◆ Task directions ◆
I need the records below retyped exactly.

◆ Available records ◆
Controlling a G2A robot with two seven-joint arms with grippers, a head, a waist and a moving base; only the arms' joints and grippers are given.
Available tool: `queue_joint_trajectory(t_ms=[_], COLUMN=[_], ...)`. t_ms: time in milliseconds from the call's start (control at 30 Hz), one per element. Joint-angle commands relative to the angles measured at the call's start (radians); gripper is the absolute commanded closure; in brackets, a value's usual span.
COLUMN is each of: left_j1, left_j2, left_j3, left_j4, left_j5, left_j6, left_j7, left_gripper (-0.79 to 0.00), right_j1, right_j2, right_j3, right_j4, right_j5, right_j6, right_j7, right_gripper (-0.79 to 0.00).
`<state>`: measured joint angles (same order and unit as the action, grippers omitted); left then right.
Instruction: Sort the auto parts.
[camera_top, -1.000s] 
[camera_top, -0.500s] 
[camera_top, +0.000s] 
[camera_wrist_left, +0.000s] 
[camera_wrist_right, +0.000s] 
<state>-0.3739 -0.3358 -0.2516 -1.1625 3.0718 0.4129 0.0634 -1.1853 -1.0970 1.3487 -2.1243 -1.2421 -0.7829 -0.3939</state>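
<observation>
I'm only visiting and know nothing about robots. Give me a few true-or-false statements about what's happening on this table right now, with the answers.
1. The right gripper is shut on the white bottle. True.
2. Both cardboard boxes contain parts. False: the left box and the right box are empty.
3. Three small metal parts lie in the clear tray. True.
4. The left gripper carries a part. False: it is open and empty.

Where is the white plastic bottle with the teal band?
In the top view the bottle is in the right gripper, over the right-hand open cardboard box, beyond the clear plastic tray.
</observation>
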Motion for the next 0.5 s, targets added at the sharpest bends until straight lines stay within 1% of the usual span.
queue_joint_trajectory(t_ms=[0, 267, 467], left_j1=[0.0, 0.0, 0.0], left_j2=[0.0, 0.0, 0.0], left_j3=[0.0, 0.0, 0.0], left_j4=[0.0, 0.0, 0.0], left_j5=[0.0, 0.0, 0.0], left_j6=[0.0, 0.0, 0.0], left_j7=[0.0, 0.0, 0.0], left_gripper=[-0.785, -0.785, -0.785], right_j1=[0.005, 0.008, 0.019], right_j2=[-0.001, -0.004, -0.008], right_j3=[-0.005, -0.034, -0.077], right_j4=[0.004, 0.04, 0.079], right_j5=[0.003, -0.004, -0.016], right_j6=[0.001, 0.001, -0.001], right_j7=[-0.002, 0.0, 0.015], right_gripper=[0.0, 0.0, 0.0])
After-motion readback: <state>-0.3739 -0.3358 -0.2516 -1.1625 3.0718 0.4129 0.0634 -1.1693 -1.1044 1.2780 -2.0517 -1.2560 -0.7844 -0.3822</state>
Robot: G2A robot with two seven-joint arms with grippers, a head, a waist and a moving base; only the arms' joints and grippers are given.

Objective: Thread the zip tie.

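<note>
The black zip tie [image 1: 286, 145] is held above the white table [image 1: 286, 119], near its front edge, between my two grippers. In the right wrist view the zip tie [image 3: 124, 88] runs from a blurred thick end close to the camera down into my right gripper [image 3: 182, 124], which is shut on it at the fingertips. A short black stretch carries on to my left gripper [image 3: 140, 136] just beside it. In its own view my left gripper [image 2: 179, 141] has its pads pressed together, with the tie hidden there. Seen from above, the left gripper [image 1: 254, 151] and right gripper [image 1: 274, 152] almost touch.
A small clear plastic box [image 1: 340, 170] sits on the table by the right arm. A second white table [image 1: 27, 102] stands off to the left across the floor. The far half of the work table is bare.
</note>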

◆ Solved problem ◆
Controlling a G2A robot with two seven-joint arms with grippers, a head, a waist and a moving base; only the arms' joints and grippers are given.
Available tool: `queue_joint_trajectory(t_ms=[_], COLUMN=[_], ...)`. t_ms: time in milliseconds from the call's start (control at 30 Hz), one per element. Joint-angle commands relative to the angles measured at the call's start (radians); gripper is the absolute commanded closure; in brackets, a value's usual span.
COLUMN is each of: left_j1, left_j2, left_j3, left_j4, left_j5, left_j6, left_j7, left_gripper (-0.79 to 0.00), right_j1, right_j2, right_j3, right_j4, right_j5, right_j6, right_j7, right_gripper (-0.79 to 0.00).
`<state>`: measured joint angles (same order and unit as the action, grippers omitted); left then right.
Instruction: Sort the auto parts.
[camera_top, -1.000s] 
[camera_top, -0.500s] 
[camera_top, +0.000s] 
[camera_wrist_left, +0.000s] 
[camera_wrist_right, +0.000s] 
<state>-0.3739 -0.3358 -0.2516 -1.1625 3.0718 0.4129 0.0634 -1.1853 -1.0970 1.3487 -2.1243 -1.2421 -0.7829 -0.3939</state>
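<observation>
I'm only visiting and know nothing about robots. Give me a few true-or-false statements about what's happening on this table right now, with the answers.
1. The right gripper is shut on the white bottle. True.
2. Both cardboard boxes contain parts. False: the left box and the right box are empty.
3. Three small metal parts lie in the clear tray. True.
4. The left gripper carries a part. False: it is open and empty.

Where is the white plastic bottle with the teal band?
In the top view the bottle is in the right gripper, over the right-hand open cardboard box, beyond the clear plastic tray.
</observation>
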Motion for the next 0.5 s, targets added at the sharpest bends until straight lines stay within 1% of the usual span.
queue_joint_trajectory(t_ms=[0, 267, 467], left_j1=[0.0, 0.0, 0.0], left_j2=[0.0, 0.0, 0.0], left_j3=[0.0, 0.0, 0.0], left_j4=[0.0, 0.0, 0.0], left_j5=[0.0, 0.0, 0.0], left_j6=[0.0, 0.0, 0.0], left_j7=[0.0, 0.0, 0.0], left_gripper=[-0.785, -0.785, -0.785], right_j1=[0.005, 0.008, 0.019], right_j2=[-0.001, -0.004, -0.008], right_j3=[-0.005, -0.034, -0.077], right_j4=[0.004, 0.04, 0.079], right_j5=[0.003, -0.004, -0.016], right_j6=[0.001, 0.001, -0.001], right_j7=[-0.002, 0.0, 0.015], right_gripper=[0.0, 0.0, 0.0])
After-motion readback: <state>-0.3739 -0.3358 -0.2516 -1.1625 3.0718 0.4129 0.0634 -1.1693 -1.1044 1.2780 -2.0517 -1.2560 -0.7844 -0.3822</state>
Robot: G2A robot with two seven-joint arms with grippers, a head, a waist and a moving base; only the arms' joints and grippers are given.

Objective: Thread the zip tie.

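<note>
The black zip tie [image 1: 286, 145] is held above the white table [image 1: 286, 119], near its front edge, between my two grippers. In the right wrist view the zip tie [image 3: 124, 88] runs from a blurred thick end close to the camera down into my right gripper [image 3: 182, 124], which is shut on it at the fingertips. A short black stretch carries on to my left gripper [image 3: 140, 136] just beside it. In its own view my left gripper [image 2: 179, 141] has its pads pressed together, with the tie hidden there. Seen from above, the left gripper [image 1: 254, 151] and right gripper [image 1: 274, 152] almost touch.
A small clear plastic box [image 1: 340, 170] sits on the table by the right arm. A second white table [image 1: 27, 102] stands off to the left across the floor. The far half of the work table is bare.
</note>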

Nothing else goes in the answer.